Monday, February 4, 2013

THE DAY AFTER THE SUPER BOWL



 


photo by rob carr/getty images

There's no yesterday's news like the day after the Super Bowl. Like Christmas, when it's over, it's over. Christmas is over the moment the last present is unwrapped. Big hype, big expectation for weeks. Then it's over. Poof. Gone to the zone of memories. The Super Bowl game was a truly memorable game for me. The story of the brother coaches, the parents and entire families there for the game, were the real story of this Super Bowl. The worst for the losing brother was this was the first time SF lost a Super Bowl, evidently. SF's last play, fouls committed by opposition overlooked by referee, set the SF coach to wringing his guts. Had the receiver been able to catch ball, both his feet would have landed out of bounds and the pass ruled incomplete. From coach's perspective at the sideline a long ways off looked one way; it was different from the perspective of the camera in close. Hearing news people make noise about the overlooked passer interference turns my ears off like hearing Donald Trump wanting to see the president's birth certificate.

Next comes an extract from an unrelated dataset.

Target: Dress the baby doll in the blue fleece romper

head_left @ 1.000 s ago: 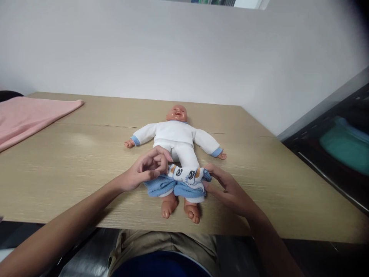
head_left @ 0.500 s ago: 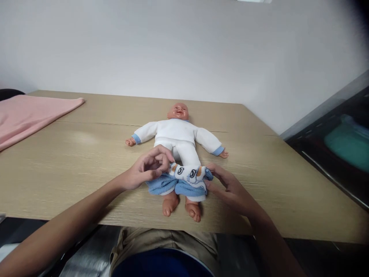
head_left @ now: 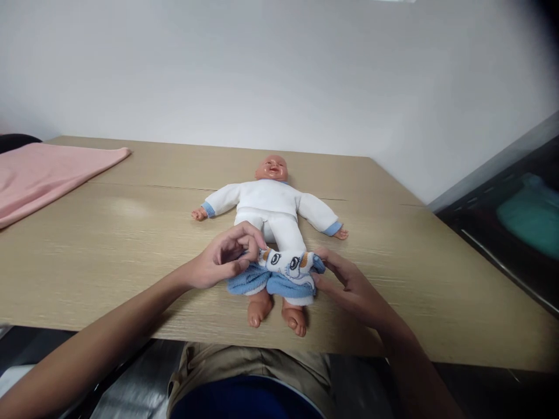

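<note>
A baby doll (head_left: 268,198) in a white top with blue cuffs lies on its back, its head away from me and its bare feet near the table's front edge. Blue and white pants (head_left: 286,276) with embroidered eyes are bunched round its lower legs. My left hand (head_left: 229,256) has its curled fingers at the left edge of the pants, by the waistband. On the opposite side my right hand (head_left: 345,285) pinches the right edge of the pants between thumb and fingers. The doll's knees are partly hidden by the cloth.
A pink cloth (head_left: 52,171) lies flat on the left of the wooden table (head_left: 131,262). Behind stands a white wall (head_left: 244,70). At the right, beyond the table's edge, is a dark object with something teal (head_left: 533,215) on it.
Almost nothing differs. The whole view has shifted slightly, and both hands stay at the sides of the pants, with the doll still lying in place.
</note>
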Demonstrator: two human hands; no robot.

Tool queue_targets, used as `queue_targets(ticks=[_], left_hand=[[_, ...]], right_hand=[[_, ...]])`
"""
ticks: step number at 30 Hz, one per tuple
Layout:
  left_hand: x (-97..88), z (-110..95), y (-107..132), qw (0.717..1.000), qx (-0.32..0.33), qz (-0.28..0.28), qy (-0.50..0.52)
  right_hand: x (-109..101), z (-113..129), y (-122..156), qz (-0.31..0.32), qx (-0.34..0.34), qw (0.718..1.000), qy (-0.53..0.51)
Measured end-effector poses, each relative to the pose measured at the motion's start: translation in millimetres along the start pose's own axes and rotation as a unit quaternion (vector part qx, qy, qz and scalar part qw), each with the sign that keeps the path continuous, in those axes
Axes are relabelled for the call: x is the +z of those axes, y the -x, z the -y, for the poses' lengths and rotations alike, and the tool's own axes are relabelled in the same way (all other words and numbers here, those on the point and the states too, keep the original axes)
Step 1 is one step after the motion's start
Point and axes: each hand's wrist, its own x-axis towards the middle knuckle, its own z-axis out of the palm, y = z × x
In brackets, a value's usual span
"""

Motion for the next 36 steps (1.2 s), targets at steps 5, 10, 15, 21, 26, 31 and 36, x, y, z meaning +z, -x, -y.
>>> queue_targets(ticks=[5,10,15,21,26,31,36], left_hand=[[-0.6,3.4,0.9,1.000,-0.009,-0.017,0.003],[1.1,9.5,-3.7,0.994,-0.006,-0.079,0.071],[6.6,3.1,-11.4,0.975,-0.009,-0.163,0.148],[6.3,-0.7,-11.0,0.964,-0.013,-0.190,0.187],[6.8,1.2,-10.0,0.964,0.002,-0.181,0.193],[8.7,2.5,-9.0,0.969,0.013,-0.166,0.180],[9.7,1.1,-8.8,0.968,0.003,-0.169,0.185]], right_hand=[[0.3,1.9,0.4,-0.002,0.005,1.000,-0.007],[1.2,3.6,0.1,-0.002,0.011,1.000,-0.013],[1.8,-0.4,0.3,-0.010,0.009,1.000,-0.009],[1.6,-0.9,-0.2,-0.003,0.013,1.000,-0.006],[1.4,-4.4,0.7,-0.017,0.030,0.999,-0.004],[2.0,-5.4,1.2,-0.012,0.023,1.000,-0.008],[2.7,-5.9,0.8,-0.024,0.013,1.000,-0.006]])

I enjoyed every minute of the game. The best was when Reed ran the ball 108 yards to touchdown. It was the most beautiful run I think I've ever seen. He ran through a channel that opened in front of him as he ran. Ran through the opposition and then outran his lone pursuer. Simply outran him. I enjoy seeing two people running all out and the one in front pulling away from the one chasing him. I believe this was Reed's last game too. Beautiful video to have of that run in his last game. I was pulling for Baltimore, because my friends I was watching the game with were pulling for them. It was important to them. To me, it was White against Red. I could have pulled for the Red as easily as I pulled for the White. The game did not have many good plays at the line, not many runners wiggled through the line. Line defense on both sides was tight. It looked to me like most of the advances were made through the air. I say "looked to me" because if I'd see stats of the game, they would probably say the opposite of what I thought I saw. The teams were so tight that the driving force and the inhibiting force were equal, making for a steady back and forth rhythm.

Baltimore setting out like they did, making the score at the end of the first half 21 to 3, if I remember correctly (I'm sure I don't), did not get my hopes up the least little bit. I was remembering about a month ago seeing Atlanta subdue SF first half to the same degree. Second half, Atlanta didn't score anything and SF caught up with and surpassed them in the second half. They came close to repeating that performance. There was even the time with four minutes left in the game I figured SF would score for certain and win. They were down to the 2 yard line with four downs. Baltimore defense held them in place. SF chose to go for the touchdown on 4th down and it didn't work. Tight game. I like a tight game like that. I also like a loose game. There is something about tv football that satisfies a liking for seeing something different every time, like watching a flame in a fireplace. Years ago, I asked Ted Stern how he could watch tv games, football, basketball and baseball all the time. He answered, "The same way you listen to that music you listen to." I got it. He couldn't have answered it more clearly. It told me he understood that I was hearing something that's equally satisfying to me.

It's the skill I like to watch in the players. I believe that applied for him too. I'm learning a little bit about strategies, though I really don't care to know. I'd far rather listen to music than watch football, though I like to watch football too. Of course, we like to think the games are not "rigged." Yet, considering a Super Bowl game is the biggest money tv event of the year, where it's important that Beyonce NOT lip-sync, and trillions up to be won or lost by gambling enterprises all over the world. Where that much underworld money is involved, it is hard to believe some big money is not drifting around under the table, too. The Super Bowl is about money and nothing else. Four million for a half minute commercial, tells me advertisers know the power of television. In cogressional hearings, they let on like they never heard of television having any influence on anybody. When you can watch films and tv shows about killing around the clock without even trying, the influence on our society is becoming more obvious every week on the evening news. Our tv is about slap-stick comedy, sports and killing. Sports amount to subliminal killing. It is ours to learn to immunize ourselves to the influence of solving problems by killing, every day of our lives. Like everything else that requires an effort of awareness, few will bother. So it's not a solution for the whole, only for a few.

None of us watching the game believed the power outage occurring when it did was anything but sabotage. Before the game, Justin told me the "odds" favored SF in the gambling arena. The lights going out came when SF needed their turn-around that the half-time gave them before. I've seen over and over the half-time change the dynamic of a game. After the 2nd half started, SF had not made the turn to take charge of the game. It was the same momentum as in the first half. When the lights came back on, the dynamic had shifted. SF came out swinging. I saw something today making reference that Louisiana being a "work free" union free state, no electrician union standards were met by the electricians there working the lights. My thought then was that without the union, it would be easy to send somebody in to do one thing in particular and disappear. It has nothing to do with unions or not unions. Offer some working class guy a house on the beach at Waikiki and a million a year for life. His tongue would be hanging out and dripping. He'd be saying, Tell me what to do, boss. Tell me what to do. I was glad to see the ruse was just a few minutes too late for the time SF needed in the second half.